Architecture / Method

  ┌──────────────────────────────────────────────────────────────┐
  │  Multi-Camera Images                                         │
  └───────────────────────┬──────────────────────────────────────┘
                          │
                          ▼
              ┌────────────────────────┐
              │  Sequential Q-Former   │  (shared visual encoder)
              │  Stage 1: Foreground   │
              │  Stage 2: Scene        │
              │  Stage 3: Navigation   │
              └────────┬───────────────┘
                       │ visual tokens
              ┌────────┴─────────────────────────────┐
              │                                      │
              ▼                                      ▼
  ┌───────────────────────┐          ┌───────────────────────────┐
  │  SOLVE-VLM            │          │  SOLVE-E2E                │
  │  (asynchronous)       │          │  (real-time)              │
  │                       │          │                           │
  │  T-CoT:               │          │  Planning Decoder         │
  │  1. Select trajectory │          │       ▲                   │
  │     from bank         │  memory  │       │ init prior        │
  │  2. Refine waypoints  │─────────►│  trajectory memory        │
  └───────────────────────┘          └───────────────────────────┘
                                               │
                                               ▼
                                   ┌─────────────────────┐
                                   │  Trajectory Waypoints│
                                   └─────────────────────┘

SOLVE has three main components:

Sequential Q-Former (SQ-Former): A shared visual encoder that compresses multi-view camera images into a fixed set of visual tokens. It operates sequentially through three stages: - Stage 1 — Foreground object detection: Encodes dynamic objects (vehicles, pedestrians, cyclists) - Stage 2 — Scene understanding: Captures static elements (road layout, traffic signs, environment) - Stage 3 — Navigation context: Integrates temporal and spatial relationships for path planning

The SQ-Former is trained jointly with both SOLVE-VLM and SOLVE-E2E, ensuring its visual representations are optimized for both reasoning and real-time planning.

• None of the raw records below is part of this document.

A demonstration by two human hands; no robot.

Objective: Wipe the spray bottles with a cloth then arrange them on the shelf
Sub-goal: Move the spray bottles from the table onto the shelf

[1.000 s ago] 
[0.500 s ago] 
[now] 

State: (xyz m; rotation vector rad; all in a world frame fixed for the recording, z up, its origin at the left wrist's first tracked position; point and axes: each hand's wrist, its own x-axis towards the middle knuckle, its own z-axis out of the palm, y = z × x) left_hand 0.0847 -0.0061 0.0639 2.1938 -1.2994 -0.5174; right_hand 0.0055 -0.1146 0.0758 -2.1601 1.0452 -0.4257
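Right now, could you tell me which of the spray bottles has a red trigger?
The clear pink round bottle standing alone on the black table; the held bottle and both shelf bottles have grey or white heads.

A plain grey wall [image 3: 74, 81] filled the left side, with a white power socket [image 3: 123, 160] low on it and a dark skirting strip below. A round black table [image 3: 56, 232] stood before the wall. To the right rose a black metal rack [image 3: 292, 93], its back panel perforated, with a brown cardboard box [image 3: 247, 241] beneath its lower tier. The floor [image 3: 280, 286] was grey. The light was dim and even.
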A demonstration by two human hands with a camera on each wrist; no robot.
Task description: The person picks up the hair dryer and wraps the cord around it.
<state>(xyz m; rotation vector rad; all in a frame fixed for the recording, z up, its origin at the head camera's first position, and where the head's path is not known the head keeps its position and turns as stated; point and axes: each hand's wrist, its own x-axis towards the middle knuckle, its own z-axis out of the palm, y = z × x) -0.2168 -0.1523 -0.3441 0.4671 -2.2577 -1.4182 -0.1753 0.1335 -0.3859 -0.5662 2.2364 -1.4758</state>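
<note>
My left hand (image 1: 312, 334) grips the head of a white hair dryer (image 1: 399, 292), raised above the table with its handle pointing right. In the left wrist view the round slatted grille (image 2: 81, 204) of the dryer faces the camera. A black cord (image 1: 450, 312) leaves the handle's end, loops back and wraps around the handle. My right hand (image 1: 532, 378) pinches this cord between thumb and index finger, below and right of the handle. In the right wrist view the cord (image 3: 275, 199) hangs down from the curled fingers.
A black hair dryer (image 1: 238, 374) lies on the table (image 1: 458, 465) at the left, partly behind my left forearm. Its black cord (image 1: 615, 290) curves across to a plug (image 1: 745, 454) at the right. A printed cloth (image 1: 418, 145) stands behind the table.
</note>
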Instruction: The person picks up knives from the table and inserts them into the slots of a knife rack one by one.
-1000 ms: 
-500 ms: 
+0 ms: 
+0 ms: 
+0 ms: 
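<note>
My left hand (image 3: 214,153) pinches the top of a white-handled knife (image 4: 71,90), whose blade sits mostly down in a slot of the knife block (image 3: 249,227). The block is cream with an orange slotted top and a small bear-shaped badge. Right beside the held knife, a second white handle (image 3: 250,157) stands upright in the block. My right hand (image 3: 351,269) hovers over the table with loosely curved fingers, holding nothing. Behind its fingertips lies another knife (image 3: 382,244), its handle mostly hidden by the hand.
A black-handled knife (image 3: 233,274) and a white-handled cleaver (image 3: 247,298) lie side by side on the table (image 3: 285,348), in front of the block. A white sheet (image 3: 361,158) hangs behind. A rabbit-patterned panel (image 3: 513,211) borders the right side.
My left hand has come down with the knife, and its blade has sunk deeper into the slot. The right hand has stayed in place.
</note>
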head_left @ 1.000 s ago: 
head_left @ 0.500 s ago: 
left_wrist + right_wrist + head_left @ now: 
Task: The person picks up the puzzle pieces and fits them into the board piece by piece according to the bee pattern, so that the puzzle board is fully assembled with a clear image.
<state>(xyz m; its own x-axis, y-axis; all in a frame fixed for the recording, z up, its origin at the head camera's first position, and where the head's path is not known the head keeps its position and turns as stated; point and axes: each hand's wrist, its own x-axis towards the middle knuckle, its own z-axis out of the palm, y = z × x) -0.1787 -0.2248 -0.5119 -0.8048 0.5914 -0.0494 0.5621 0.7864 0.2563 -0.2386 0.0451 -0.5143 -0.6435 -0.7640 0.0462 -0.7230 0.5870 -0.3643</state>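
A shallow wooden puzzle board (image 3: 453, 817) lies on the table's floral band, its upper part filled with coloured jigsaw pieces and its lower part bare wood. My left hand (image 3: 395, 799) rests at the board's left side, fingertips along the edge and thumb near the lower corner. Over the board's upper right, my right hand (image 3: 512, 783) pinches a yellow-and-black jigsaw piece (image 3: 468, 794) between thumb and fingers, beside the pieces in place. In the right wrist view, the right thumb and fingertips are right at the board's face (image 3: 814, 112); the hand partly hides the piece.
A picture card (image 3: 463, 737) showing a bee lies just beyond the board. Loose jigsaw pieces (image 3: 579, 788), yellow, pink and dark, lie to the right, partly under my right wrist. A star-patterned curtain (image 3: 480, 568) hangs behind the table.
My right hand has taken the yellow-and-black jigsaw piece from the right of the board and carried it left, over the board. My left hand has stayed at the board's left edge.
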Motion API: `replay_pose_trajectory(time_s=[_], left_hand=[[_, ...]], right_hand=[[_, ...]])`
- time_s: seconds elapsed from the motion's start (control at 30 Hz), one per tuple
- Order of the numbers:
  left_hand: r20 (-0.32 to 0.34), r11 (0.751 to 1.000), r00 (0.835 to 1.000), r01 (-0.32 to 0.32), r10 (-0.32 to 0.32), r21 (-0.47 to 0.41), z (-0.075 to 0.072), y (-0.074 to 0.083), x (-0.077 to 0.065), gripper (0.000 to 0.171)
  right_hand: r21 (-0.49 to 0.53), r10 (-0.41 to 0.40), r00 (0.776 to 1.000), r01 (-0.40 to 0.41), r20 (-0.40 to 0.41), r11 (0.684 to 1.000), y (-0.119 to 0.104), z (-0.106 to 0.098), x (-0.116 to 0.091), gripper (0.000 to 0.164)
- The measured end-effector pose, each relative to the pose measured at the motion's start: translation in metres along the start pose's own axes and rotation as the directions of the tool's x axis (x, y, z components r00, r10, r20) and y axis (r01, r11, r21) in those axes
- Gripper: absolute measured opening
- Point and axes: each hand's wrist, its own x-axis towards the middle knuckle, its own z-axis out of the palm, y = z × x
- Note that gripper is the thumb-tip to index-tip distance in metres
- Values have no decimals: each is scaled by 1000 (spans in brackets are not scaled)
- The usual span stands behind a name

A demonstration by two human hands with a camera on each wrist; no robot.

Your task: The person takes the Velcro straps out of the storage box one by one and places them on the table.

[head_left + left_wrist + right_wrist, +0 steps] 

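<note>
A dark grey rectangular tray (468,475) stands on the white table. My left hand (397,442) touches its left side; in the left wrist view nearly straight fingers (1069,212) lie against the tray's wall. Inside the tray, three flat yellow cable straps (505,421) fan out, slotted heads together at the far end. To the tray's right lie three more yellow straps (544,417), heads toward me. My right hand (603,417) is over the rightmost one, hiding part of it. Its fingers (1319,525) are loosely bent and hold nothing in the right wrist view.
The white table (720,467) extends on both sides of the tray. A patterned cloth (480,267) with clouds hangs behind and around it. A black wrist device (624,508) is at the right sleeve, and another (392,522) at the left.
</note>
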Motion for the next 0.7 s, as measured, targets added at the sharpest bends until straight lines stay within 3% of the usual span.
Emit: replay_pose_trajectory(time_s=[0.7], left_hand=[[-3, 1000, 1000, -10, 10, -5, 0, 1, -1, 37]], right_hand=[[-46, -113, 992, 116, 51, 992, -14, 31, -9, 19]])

SOLVE-VLM (asynchronous reasoning): Takes shared visual tokens as input and applies the Trajectory Chain-of-Thought (T-CoT) paradigm in two stages: - Stage 1 — Trajectory selection: The VLM selects the most appropriate trajectory from a pre-computed trajectory bank using its reasoning about traffic rules, safety, and driving context - Stage 2 — Trajectory refinement: The VLM adjusts individual waypoints of the selected trajectory to match the specific scenario

The VLM operates asynchronously at lower frequency and stores its refined trajectory proposals in a trajectory memory system.

SOLVE-E2E (real-time planning): A real-time E2E driving network that accesses VLM-generated trajectories from the memory system as initialization priors, guiding its own trajectory generation while maintaining real-time performance. The shared visual encoder provides consistent scene representations to both components.

Training: Multi-task training with trajectory planning loss and VLM trajectory selection/refinement objectives. The shared visual encoder is trained jointly with both components, receiving gradients from both the VLM reasoning tasks and the E2E planning loss.

Results

Evaluated on the nuScenes open-loop planning benchmark, SOLVE achieves state-of-the-art performance across displacement error (L2) and collision rate metrics, outperforming prior VLM-E2E integration methods such as VAD. (Specific numeric results should be verified against the published paper; figures in the original wiki were not verified against ground truth.)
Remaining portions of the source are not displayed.